= HOW TO COMPLETE THIS TASK =
Report the count of lines in the listing below that include the string "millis", with no other text.

-------- SUPPLIED RECORDS

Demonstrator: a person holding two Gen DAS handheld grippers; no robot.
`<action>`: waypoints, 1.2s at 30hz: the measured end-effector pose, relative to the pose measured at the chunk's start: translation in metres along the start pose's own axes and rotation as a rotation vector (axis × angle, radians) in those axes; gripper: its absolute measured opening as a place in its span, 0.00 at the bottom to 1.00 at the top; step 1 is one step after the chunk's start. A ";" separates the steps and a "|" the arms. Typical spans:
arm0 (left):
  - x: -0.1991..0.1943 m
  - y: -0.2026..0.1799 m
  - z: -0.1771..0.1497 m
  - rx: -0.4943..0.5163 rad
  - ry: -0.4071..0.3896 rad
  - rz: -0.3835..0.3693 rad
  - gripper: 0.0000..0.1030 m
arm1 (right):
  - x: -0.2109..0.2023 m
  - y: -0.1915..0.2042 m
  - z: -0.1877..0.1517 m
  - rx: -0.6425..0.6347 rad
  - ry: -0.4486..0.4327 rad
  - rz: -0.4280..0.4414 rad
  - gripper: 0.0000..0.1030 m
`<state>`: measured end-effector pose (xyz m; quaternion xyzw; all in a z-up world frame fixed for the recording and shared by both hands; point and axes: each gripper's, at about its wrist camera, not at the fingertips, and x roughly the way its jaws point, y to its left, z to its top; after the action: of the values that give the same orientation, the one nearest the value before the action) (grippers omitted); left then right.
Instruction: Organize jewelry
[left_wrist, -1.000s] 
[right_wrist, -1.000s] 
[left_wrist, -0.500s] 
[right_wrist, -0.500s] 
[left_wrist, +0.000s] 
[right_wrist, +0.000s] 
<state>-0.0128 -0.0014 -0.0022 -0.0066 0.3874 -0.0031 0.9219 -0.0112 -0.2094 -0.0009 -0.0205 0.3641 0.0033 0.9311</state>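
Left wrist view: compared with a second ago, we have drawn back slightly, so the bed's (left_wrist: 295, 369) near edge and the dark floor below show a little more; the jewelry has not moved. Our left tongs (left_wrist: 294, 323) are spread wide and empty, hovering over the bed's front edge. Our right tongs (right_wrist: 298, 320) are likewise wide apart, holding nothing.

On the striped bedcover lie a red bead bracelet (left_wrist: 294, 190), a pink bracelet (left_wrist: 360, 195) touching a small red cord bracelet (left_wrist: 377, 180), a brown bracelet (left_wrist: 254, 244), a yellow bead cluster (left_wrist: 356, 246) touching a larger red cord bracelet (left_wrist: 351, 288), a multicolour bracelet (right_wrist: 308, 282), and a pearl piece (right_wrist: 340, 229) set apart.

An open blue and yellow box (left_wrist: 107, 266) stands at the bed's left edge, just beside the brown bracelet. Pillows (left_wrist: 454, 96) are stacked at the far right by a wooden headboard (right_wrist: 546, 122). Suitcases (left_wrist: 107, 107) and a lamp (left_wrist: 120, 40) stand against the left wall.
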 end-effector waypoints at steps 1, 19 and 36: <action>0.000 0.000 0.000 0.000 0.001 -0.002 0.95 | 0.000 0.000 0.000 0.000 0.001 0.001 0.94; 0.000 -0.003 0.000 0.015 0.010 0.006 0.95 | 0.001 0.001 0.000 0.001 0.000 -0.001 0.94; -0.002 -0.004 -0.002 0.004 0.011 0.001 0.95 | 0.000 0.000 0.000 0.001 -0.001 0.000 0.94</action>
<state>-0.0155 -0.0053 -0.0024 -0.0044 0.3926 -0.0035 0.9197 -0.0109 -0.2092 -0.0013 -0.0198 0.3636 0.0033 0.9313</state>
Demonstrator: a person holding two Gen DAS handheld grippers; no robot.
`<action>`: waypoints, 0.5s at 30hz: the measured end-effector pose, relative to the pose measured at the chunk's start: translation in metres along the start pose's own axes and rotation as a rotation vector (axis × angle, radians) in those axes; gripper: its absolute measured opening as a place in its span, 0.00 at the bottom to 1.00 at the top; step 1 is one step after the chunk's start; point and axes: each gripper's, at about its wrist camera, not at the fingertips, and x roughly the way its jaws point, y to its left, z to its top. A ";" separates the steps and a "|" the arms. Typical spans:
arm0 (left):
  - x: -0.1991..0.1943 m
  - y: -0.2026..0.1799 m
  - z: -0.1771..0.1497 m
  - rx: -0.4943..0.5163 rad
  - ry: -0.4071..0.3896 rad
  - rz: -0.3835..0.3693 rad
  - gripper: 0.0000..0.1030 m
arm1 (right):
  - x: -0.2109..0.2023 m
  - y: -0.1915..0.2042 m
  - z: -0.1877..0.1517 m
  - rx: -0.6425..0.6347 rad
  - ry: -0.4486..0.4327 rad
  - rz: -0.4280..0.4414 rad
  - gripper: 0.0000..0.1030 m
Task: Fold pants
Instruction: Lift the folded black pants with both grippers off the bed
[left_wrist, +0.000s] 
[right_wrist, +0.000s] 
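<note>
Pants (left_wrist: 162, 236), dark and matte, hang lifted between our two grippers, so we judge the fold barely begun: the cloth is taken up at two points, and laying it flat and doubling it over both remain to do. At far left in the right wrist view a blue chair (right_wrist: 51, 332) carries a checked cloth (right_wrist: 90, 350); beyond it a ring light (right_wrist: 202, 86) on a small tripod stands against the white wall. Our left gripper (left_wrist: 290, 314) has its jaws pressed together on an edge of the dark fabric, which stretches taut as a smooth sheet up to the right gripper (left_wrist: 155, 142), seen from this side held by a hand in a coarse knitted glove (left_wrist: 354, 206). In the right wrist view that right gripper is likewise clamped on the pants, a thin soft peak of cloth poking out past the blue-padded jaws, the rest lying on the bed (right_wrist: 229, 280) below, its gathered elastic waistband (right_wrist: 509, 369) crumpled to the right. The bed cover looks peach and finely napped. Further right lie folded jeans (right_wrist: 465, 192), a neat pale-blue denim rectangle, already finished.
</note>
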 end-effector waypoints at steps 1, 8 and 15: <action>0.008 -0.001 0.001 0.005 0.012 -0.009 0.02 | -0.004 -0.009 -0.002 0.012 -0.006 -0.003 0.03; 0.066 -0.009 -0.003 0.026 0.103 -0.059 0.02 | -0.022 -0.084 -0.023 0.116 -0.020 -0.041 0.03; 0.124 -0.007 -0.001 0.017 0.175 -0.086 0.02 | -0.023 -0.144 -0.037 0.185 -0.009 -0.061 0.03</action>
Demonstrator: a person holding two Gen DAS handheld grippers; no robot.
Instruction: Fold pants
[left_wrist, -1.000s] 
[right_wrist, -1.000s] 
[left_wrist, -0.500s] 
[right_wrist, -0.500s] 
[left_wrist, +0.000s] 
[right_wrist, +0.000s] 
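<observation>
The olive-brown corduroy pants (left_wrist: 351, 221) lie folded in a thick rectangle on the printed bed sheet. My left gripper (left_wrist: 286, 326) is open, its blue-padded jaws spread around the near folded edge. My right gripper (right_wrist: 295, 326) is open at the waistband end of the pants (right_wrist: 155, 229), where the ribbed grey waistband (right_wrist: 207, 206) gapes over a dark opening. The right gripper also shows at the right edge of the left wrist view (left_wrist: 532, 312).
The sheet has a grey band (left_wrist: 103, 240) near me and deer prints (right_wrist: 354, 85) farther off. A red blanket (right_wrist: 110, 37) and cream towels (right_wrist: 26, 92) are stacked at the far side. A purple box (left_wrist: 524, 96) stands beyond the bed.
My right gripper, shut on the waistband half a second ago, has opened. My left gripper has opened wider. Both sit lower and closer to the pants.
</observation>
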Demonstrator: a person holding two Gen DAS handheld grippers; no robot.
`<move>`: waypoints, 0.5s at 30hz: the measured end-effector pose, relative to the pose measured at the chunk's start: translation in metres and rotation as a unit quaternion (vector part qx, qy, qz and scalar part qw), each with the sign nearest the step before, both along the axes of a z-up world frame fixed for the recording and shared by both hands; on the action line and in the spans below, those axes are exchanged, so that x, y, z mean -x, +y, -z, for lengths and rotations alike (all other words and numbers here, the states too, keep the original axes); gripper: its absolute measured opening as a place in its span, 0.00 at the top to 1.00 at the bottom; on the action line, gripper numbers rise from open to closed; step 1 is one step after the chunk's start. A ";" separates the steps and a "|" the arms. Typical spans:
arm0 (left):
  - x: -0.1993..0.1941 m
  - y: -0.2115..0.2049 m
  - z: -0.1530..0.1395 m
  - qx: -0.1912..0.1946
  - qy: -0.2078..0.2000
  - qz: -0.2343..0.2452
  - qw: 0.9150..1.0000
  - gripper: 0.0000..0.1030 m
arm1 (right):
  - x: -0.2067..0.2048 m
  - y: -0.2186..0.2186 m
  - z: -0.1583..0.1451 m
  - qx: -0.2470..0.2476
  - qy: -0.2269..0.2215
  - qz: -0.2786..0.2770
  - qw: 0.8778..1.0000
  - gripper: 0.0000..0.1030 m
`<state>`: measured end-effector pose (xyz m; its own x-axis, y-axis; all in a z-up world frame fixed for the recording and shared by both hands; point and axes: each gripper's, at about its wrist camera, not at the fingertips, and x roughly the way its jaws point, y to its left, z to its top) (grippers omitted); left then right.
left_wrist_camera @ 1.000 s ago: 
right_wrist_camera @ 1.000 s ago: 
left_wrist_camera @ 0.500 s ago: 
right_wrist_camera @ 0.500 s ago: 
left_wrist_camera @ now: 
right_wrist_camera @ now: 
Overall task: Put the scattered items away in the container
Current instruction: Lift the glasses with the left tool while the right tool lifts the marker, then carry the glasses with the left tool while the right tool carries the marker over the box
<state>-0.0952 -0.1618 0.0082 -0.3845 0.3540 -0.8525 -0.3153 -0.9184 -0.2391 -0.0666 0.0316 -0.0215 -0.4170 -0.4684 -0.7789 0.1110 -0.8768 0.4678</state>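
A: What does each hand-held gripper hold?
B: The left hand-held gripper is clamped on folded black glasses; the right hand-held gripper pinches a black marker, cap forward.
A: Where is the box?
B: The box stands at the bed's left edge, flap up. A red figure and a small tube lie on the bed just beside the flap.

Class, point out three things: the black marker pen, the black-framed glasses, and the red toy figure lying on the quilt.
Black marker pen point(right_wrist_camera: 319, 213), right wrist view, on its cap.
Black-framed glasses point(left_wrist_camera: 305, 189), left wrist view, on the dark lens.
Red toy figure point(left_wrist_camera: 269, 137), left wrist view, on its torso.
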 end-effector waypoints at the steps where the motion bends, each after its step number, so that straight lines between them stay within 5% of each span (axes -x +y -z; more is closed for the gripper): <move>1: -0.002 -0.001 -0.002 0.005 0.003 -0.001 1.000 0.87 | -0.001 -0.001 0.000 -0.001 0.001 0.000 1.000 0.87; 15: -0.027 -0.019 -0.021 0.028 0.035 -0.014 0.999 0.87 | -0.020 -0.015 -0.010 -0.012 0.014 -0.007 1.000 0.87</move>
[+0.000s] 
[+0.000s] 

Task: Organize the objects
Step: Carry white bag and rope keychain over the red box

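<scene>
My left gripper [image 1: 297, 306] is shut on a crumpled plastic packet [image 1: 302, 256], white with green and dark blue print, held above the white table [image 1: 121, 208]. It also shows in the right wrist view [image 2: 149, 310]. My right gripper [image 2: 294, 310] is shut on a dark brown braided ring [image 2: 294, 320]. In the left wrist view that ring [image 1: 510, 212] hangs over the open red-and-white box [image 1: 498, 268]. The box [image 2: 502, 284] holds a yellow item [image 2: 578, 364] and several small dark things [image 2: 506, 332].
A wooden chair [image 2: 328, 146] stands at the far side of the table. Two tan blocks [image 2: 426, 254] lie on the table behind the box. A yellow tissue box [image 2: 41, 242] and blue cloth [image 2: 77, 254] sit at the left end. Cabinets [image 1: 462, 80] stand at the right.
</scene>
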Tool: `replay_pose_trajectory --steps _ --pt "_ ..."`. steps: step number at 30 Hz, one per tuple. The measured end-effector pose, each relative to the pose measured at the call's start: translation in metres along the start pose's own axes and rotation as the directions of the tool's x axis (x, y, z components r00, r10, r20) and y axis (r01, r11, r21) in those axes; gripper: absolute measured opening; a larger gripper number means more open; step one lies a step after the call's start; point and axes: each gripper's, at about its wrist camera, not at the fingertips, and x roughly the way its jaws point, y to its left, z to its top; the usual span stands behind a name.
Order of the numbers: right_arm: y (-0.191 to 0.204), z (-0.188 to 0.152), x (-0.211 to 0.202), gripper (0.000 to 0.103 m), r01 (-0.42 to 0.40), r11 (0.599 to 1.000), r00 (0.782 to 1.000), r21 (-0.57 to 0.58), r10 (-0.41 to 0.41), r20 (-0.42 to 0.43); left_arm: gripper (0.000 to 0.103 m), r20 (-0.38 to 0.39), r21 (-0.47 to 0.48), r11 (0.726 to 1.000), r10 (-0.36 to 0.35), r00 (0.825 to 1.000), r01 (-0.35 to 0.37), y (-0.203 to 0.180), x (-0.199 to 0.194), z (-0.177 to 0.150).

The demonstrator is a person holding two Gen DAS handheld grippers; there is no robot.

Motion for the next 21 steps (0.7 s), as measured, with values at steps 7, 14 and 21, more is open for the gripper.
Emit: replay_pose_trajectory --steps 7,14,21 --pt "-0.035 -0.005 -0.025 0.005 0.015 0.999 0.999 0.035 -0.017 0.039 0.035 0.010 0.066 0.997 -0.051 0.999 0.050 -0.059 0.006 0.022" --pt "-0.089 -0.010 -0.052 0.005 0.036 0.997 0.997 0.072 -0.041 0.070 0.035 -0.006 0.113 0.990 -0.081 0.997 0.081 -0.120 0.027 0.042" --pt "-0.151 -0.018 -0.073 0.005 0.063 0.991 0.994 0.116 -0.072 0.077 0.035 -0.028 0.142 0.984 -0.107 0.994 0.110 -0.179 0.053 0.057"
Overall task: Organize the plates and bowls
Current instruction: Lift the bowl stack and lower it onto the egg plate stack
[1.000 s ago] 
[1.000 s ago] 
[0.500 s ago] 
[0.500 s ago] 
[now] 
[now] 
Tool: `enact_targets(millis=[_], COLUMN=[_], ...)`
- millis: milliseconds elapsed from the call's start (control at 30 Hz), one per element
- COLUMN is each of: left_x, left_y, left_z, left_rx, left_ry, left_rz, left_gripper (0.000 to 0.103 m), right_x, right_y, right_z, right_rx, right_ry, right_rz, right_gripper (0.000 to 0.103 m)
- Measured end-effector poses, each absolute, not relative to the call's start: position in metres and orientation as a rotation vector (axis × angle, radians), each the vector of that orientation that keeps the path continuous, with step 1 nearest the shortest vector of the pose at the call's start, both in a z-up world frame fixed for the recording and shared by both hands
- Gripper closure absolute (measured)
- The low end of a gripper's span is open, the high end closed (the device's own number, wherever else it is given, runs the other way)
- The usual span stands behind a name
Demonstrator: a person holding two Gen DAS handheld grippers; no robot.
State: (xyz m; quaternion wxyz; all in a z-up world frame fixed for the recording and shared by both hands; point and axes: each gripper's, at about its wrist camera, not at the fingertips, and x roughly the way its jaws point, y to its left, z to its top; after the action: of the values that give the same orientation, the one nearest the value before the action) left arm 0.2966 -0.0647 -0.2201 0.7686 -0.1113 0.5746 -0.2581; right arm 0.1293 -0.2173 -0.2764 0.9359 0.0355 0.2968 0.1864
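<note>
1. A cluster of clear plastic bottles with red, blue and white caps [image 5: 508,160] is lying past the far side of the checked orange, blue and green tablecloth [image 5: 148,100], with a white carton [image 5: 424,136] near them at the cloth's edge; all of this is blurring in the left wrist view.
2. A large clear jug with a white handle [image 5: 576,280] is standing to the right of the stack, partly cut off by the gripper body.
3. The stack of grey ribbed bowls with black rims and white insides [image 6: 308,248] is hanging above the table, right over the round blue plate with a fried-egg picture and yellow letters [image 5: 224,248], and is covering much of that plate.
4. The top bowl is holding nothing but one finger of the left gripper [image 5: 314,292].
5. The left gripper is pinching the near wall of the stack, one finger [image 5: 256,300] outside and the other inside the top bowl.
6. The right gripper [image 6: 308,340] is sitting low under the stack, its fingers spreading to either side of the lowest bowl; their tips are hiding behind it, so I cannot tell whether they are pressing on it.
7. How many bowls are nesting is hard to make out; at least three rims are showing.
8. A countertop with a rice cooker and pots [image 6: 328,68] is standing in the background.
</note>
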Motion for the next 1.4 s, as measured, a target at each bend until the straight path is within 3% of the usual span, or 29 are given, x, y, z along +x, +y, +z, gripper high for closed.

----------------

= WRITTEN REPLY =
2